Her generation would be the first to legally hold property, but before that happened, inventors of both genders would have already introduced the first X Rays, Movies and even the electric vacuum cleaner. Since rights varied between provinces, my great granny in PEI became legally eligible to hold property in 1903 .... the same year that the Wright Brothers built their first plane.
She would be forty before women were recognized by the Canadian Supreme court as persons in their own right. Before that happened, the Model T would have burst on the world. Although they wouldn't be yet be found in everyday homes, electric washing machines, air conditioners and Television were off of the drawing board and on their way. She was still considered property when the first rocket took flight.
She was on her way to being a great grandmother before Canadian white women had the right to vote .... and she was part of the family history before all women in this country had the right to vote. Working helicopters were being built before that happened.
She never did have the right to equal pay for equal work .... that wouldn't happen until her grandaughter's (my mother's) day. They were building nuclear power reactors and (possibly) walking on the Moon before that happened.
I belong to the first generation of women whose jobs were protected while they went on maternity leave fact the ink was still wet on the legislation when my daughter was born. The first Apple and the original Dyson were launched before that.
From laser surgery to computers that fit in a cell phone ... gosh to cell phones themselves the world has changes tremendously since the late seventies.

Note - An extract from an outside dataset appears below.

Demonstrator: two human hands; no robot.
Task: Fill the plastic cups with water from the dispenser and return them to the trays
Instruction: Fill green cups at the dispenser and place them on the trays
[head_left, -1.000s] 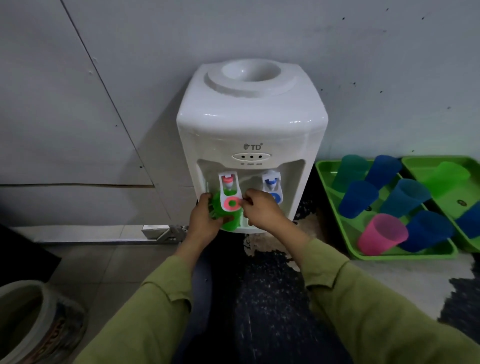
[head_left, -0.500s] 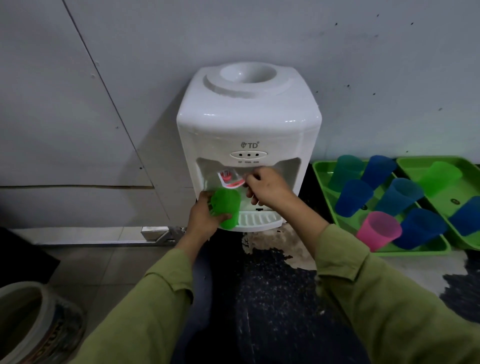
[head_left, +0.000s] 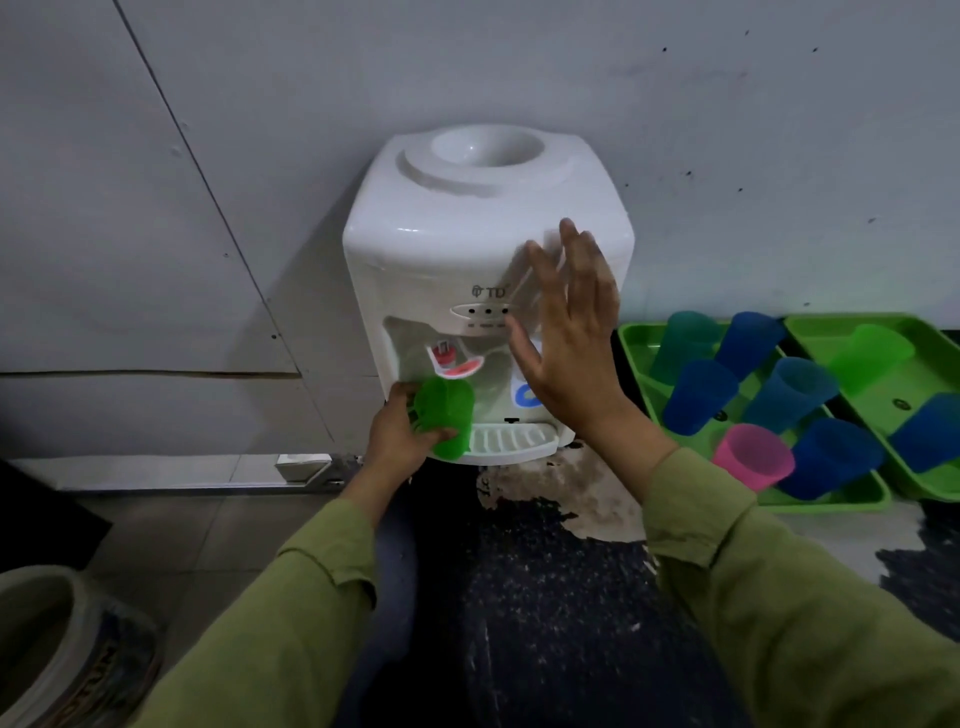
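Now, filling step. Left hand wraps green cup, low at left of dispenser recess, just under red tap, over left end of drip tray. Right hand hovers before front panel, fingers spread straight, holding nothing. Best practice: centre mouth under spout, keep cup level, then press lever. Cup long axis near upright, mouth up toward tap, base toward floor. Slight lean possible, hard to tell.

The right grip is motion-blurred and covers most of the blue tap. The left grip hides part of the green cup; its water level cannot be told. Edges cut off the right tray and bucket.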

When I was a young mother, I could never have imagined that I would have a computer, let alone the multitude of conveniences it would offer.
My daughter was past being a toddler when I bought my first color tv. At the time, banks were still refusing loans for cars to divorced women with permanent jobs. Supervisors were still advising women not to pursue harassment charges because it "would be bad for the man's career" and priests were still counselling forgive and forget for assault and battery.

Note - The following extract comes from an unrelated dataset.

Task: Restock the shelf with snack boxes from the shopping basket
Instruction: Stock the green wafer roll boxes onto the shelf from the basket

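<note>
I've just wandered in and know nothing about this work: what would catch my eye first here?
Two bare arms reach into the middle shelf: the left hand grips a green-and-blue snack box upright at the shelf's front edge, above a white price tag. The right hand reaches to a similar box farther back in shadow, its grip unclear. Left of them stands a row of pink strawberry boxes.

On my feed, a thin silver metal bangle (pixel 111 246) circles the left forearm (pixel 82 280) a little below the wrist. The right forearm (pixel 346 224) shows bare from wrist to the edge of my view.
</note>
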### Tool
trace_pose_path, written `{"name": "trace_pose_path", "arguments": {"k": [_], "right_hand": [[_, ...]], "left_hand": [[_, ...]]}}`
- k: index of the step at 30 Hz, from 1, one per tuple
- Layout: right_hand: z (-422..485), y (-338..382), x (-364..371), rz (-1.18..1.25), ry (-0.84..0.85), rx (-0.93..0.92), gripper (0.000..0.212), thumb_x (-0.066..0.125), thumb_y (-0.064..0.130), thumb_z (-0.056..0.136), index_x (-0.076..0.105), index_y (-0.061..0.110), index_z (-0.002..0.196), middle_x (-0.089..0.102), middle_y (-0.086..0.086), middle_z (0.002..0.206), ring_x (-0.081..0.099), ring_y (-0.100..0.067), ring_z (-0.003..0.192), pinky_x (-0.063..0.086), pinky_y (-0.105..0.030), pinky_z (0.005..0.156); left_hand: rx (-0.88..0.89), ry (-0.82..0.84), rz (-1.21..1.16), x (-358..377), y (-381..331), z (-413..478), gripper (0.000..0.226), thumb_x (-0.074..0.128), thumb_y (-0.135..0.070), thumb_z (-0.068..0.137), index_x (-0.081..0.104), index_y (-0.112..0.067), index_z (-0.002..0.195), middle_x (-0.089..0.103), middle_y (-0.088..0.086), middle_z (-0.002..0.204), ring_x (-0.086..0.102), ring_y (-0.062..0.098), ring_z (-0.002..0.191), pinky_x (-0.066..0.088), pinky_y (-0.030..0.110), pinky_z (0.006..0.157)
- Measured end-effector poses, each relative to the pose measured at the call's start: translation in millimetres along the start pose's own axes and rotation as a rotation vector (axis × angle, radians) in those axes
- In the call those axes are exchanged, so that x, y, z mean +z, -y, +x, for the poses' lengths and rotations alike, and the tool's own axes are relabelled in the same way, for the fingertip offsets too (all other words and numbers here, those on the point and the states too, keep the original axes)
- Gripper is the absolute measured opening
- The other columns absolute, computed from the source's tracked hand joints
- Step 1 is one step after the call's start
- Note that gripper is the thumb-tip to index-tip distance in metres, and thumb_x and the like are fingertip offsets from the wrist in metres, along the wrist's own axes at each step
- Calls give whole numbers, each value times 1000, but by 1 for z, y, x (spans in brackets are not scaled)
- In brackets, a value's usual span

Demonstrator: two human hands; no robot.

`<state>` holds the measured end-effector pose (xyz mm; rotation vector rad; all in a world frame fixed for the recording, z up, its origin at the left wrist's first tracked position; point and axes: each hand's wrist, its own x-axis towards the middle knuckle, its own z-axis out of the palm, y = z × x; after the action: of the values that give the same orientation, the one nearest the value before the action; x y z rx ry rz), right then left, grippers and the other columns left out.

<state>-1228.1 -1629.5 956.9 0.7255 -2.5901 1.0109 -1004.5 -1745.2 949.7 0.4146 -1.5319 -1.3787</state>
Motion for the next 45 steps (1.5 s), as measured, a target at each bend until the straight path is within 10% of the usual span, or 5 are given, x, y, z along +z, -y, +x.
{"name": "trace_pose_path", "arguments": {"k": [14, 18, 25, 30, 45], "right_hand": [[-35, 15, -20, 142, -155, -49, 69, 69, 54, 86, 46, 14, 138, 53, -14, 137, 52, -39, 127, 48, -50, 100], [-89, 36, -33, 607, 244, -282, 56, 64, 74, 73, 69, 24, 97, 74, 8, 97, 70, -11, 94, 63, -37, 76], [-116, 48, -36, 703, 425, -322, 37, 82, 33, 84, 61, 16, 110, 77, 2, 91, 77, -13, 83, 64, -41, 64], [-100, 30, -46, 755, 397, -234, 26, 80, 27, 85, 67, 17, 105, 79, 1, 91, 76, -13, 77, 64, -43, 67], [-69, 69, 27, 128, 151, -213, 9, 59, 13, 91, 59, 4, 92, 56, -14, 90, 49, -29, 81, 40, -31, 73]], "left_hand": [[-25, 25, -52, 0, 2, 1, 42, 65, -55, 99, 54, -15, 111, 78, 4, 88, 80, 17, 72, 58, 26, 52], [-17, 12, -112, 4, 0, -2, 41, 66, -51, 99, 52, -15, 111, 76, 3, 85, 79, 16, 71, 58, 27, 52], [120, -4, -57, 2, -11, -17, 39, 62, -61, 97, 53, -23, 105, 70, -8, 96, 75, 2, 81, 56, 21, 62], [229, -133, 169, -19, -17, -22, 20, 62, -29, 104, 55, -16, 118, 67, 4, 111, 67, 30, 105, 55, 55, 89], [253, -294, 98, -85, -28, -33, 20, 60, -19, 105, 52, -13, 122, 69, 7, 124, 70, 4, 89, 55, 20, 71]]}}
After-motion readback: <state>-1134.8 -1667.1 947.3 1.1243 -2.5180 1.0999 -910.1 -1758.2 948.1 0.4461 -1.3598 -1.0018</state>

I'm not one of these women who yearns for yesteryear with nostalgia. I love having the ability to choose which electrical appliances I wish to have in my home for my own convenience. (Although I do have sympathy for the elderly women who never expected to have to pump their own gas and carry their own groceries )

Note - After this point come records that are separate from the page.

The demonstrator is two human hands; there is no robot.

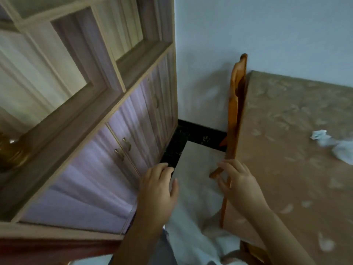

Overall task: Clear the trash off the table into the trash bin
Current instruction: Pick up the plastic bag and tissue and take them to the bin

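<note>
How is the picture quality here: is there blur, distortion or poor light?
Head view: dim, bluish light with soft shadows on the wall; wide-angle bending tilts the cabinet; motion blur softens both the left hand and right hand; the crumpled paper on the table lies at the frame edge, blurred and partly cut off; no strong glare.

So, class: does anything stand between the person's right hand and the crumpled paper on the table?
Nothing visible does. The right hand is empty at the table's near left edge, by the wooden chair. Only bare patterned tablecloth lies between it and the crumpled paper further right. The trash bin is out of view, so that path cannot be judged.
</note>
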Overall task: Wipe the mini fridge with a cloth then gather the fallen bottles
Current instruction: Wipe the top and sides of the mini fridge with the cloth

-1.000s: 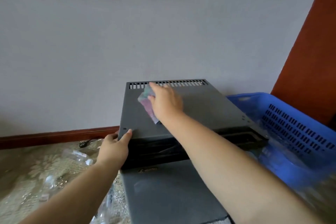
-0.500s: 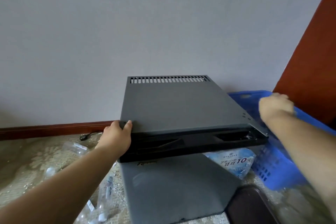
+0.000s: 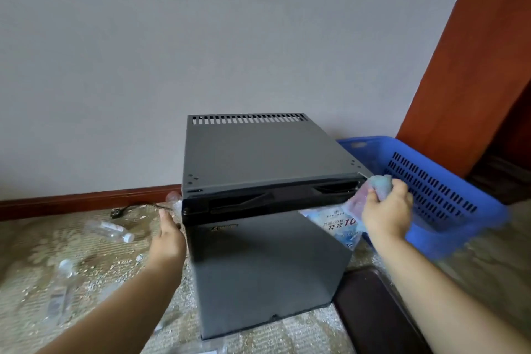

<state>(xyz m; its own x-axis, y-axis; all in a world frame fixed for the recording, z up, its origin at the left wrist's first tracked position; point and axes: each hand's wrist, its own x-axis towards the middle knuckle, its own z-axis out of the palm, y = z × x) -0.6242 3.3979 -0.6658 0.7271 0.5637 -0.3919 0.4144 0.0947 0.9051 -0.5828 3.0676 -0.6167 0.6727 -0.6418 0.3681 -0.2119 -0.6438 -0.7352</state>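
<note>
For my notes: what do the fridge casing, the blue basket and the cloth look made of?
The fridge: probably painted sheet metal, matte grey, with punched vent slots and screw holes. The basket: moulded plastic, glossy blue, slotted walls. The cloth: soft fabric, perhaps microfibre, since it bunches in the right hand.

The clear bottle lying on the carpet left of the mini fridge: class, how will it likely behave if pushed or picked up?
The clear bottle lies on its side, so a push would probably roll it, though the rough carpet may slow it. It looks empty, so likely light. Its thin see-through wall would probably dent under a squeeze.
</note>
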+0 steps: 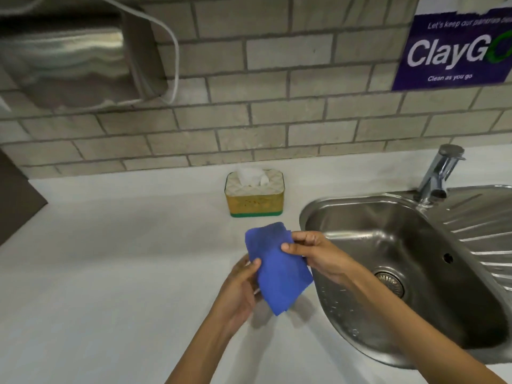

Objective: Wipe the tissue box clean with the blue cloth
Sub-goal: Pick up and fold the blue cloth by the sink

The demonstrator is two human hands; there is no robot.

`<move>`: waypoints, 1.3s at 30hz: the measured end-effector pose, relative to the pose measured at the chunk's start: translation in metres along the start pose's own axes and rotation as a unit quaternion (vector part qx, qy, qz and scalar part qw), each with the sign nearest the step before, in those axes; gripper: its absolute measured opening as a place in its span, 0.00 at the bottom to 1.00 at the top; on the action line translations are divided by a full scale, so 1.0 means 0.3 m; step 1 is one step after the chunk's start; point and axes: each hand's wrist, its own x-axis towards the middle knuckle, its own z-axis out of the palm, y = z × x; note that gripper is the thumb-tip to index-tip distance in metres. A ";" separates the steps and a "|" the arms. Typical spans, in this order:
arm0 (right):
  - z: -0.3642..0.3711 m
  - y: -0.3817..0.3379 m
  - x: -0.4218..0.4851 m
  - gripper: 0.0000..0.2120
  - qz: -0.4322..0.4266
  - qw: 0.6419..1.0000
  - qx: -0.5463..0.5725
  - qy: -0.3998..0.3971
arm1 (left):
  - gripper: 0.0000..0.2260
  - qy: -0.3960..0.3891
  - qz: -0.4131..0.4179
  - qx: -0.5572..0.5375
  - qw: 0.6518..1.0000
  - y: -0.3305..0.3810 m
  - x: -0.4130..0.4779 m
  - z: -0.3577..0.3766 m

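- While both hands pinch it, the blue cloth (pixel 278 268) hangs folded between the left hand (pixel 241 289) and right hand (pixel 318 253).
- Beyond the fingertips, untouched, stands the gold tissue box (pixel 255 195), green-based, a tissue poking out.

The scene is viewed from head height, angled forward and down, close over the table (pixel 110 259) toward the tiled wall (pixel 277 92).

This is a shared pantry kitchen. A shiny metal sink (pixel 382 245) with a tap (pixel 440 173) sits at the right on a white counter (pixel 110 259). The brick-tile wall (pixel 277 79) holds a "ClayGo, Clean as you go" poster (pixel 454 51) at upper right and a metal towel dispenser (pixel 74 56) at upper left.
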 end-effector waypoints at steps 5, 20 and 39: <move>0.033 0.031 0.089 0.07 -0.102 0.957 -0.203 0.179 | 0.25 0.094 0.141 0.233 0.958 0.115 0.059 -0.087; 0.175 0.050 0.278 0.27 -0.010 0.978 0.136 0.157 | 0.04 0.069 0.220 0.331 0.915 0.331 0.250 -0.172; 0.044 0.014 0.347 0.07 -0.129 0.939 -0.236 0.213 | 0.15 0.128 0.058 -0.087 0.986 0.233 0.325 -0.229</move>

With all of the changes that have happened in the last century and a quarter ... how is it that the federal animal cruelty legislation has stayed the same for companion animals?
Its not for a lack of trying ... but every time something meaningful is put on the table, it is either watered down by the voice for the puppy millers/ aka PIJAC or lacks the (voter driven) priority to get through parliament before an election is called.
Added to that is the popular misconception that moving animal cruelty offenses out of the property section means that pets will no longer be able to be owned. In reality, the latest attempt, Bill C -229 still refers to companion animals as "owned" ... the shift from their current status as property does not change that.
What it does change is the ability for justice to minimize animal cruelty offenses as property offenses by legally recognizing that companion animals are living breathing sentient beings who are capable of feeling pain and suffering.
The other important change that Bill C-229 is hoping to make is the removal of the phrase "willful neglect' from the language of animal cruelty legislation. Neglect is a very hard thing to prove legally and the stupid card is often used by defense lawyers to keep animal abusers from being convicted or having harsh penalties applied .... your honor my client didn't know that would hurt/harm/wasn't appropriate/etc.....
What time is it? If the whole world can change so radically in such a short time, its time for our federal Members of Parliament to stand up for the animals with Bill C-229.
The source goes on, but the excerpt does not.